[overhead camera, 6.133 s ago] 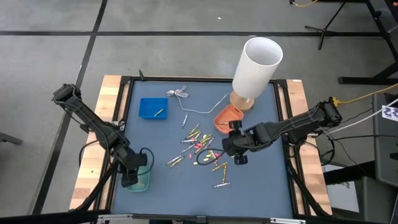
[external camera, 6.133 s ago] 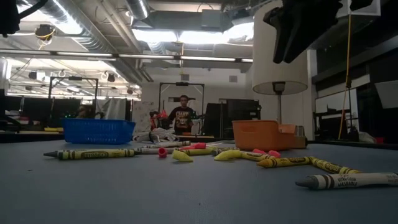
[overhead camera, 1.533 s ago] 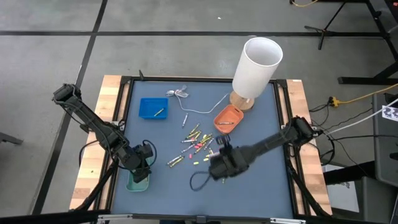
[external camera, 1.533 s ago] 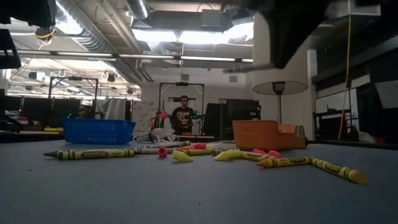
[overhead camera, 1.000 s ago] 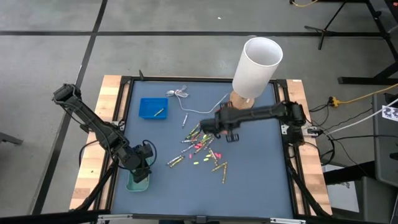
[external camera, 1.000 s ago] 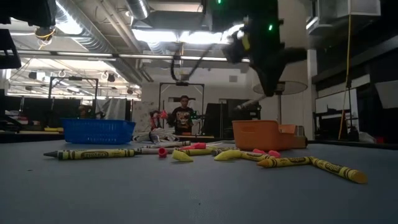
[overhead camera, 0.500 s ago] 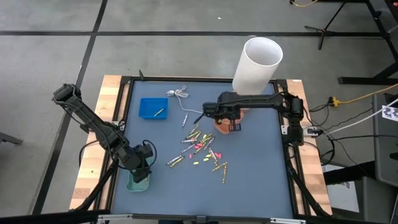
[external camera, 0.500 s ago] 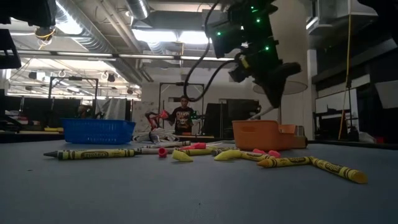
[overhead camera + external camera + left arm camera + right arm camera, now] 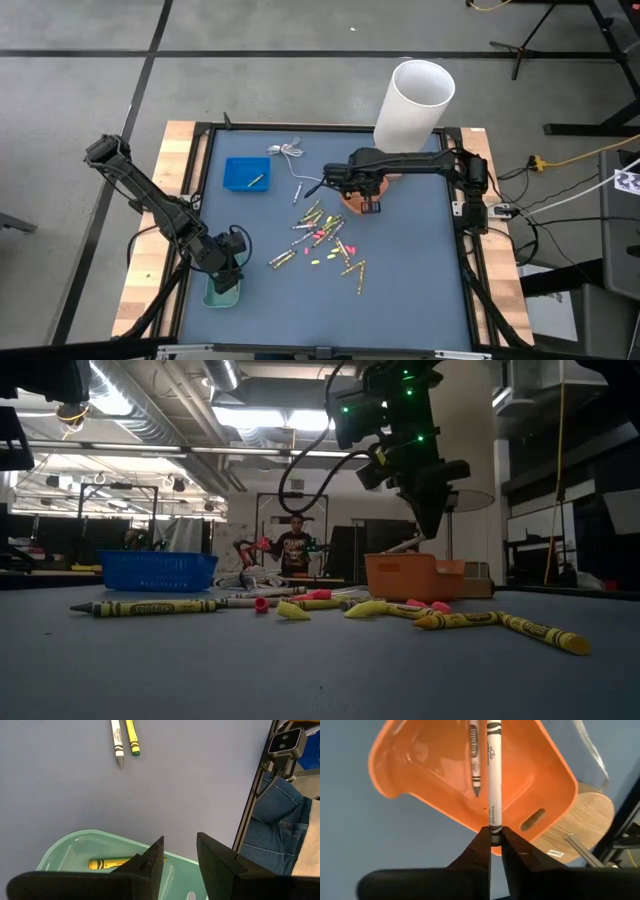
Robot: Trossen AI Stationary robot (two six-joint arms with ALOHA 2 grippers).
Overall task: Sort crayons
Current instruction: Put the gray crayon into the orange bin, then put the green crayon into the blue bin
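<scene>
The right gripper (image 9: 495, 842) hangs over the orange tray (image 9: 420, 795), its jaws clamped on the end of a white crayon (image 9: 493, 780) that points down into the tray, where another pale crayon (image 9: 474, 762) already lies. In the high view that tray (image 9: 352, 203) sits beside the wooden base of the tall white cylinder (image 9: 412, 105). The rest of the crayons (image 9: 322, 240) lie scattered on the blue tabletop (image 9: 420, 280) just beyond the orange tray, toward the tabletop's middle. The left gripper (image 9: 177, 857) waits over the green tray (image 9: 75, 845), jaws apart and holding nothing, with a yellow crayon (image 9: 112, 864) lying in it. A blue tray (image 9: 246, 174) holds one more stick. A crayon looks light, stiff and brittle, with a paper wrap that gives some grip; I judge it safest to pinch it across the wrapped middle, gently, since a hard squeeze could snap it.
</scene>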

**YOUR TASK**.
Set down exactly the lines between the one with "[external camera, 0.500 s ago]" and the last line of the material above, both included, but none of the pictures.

**TASK SOLUTION**.
[external camera, 0.500 s ago] 
[overhead camera + external camera + left arm camera + right arm camera, now] 
Robot: Trossen AI Stationary robot (two six-joint arms with ALOHA 2 grippers).
Overall task: Sort crayons
Current instruction: Put the gray crayon into the orange bin, then put the green crayon into the blue bin
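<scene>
The right gripper (image 9: 495, 842) hangs over the orange tray (image 9: 420, 795), its jaws clamped on the end of a white crayon (image 9: 493, 780) that points down into the tray, where another pale crayon (image 9: 474, 762) already lies. In the high view that tray (image 9: 352, 203) sits beside the wooden base of the tall white cylinder (image 9: 412, 105). The rest of the crayons (image 9: 322, 240) lie scattered on the blue tabletop (image 9: 420, 280) just beyond the orange tray, toward the tabletop's middle. The left gripper (image 9: 177, 857) waits over the green tray (image 9: 75, 845), jaws apart and holding nothing, with a yellow crayon (image 9: 112, 864) lying in it. A blue tray (image 9: 246, 174) holds one more stick. A crayon looks light, stiff and brittle, with a paper wrap that gives some grip; I judge it safest to pinch it across the wrapped middle, gently, since a hard squeeze could snap it.
</scene>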

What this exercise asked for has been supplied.